"They [the NSA] don’t care what they do, they feel that they have the right to do anything that they feel necessary, and they will cover up crimes and procedures and violations of regulations that they’ve done to achieve whatever their ends are," Binney tells Loud & Clear host Brian Becker.
A former high-ranking official within the NSA, Binney and two other officials led an effort to have the agency investigated for wasting millions of dollars on a data-analysis program known as Trailblazer in 2002.
Rather than treat Binney’s complaint as legitimate, the Defense Department Inspector General’s office violated protocol by conspiring with the FBI to punish Binney and his cohorts.
"They attempted to prosecute all of us," he says. "They fabricated evidence…They attempted three times to indict us."
Binney had authored his own analysis program, known as ThinThread. Invented to monitor individuals suspected of terrorism, Binney’s algorithms included a number of safeguards to insure that the privacy of Americans remained intact. The NSA, however, was not interested in these precautions.
"They used our software and corrupted it and turned it against the people of the United States," he says. "That was fundamentally a violation of the First, Fourth, Fifth, and Sixth Amendments of the Constitution. So they were scrapping the Constitution, they were doing this all in secret."
The motive behind the mass collection of raw data may have less to do with security and more to do with budgetary concerns.
"It commits the government and We the People to more taxing to keep increasing the budget of NSA to keep up with the volume of material being passed around the world," Binney says. "In other words, it’s an ever-increasing amount of communications occurring year after year, which means they have to have an ever-increasing capability to collect it all and store it all, which takes more and more money year after year."

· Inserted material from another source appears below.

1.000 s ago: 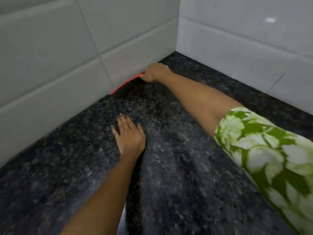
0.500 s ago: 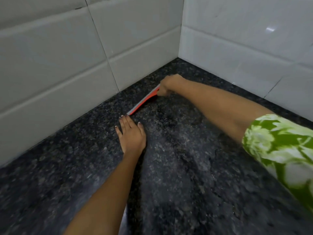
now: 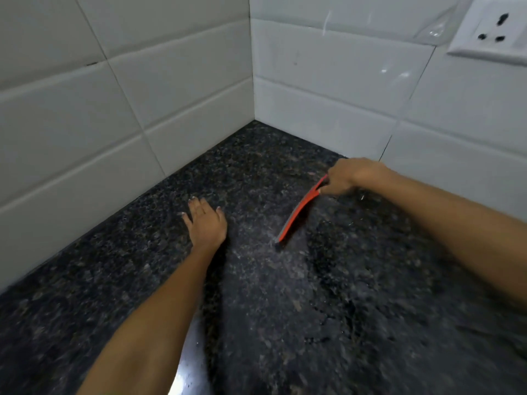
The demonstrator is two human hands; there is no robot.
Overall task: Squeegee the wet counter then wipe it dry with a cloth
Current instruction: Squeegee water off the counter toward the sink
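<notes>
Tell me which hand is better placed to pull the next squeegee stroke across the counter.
Right. The right hand already grips the squeegee, blade on the wet counter. The left hand only rests flat there.

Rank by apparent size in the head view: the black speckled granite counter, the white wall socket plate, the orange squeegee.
1. Black speckled granite counter
2. White wall socket plate, cut off by the frame
3. Orange squeegee, partly hidden in the right hand

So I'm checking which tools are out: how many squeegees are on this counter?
1. The orange flat-bladed squeegee is gripped by the right hand, its blade on the dark speckled granite counter; none other shows.
</notes>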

"It’s like a self-licking ice cream cone that keeps going on and on and on…"
The NSA justified its actions as necessary to protect American citizens. But for Binney and other NSA whistleblowers, that defense is far too reminiscent of those made by Nazi Germany.
"The president can declare anyone a terrorist threat and have the military take them off the street, anywhere, and incarcerate them indefinitely without any due process. Those are violations of fundamental rights of the Constitution," he says.
"That’s exactly what Special Order 48 issued by the Nazis in 1933 did, right after the Reichstag fire. It says almost exactly the same thing."
The US intelligence apparatus is detailed by Binney as acting exactly like a police state.
"They are now basically declaring openly that they are going to use the NSA collected data to prosecute people internally in the United States," Binney says.
"It’s not just inside the US, it’s worldwide. [The NSA] gives them power and evidence to use to intimidate and manipulate members of parliament in any government in the world. Any commercial company that’s doing things [the US] doesn’t want to happen, they’ve got data on them to."
"It gives them a great deal of power. Knowledge is power."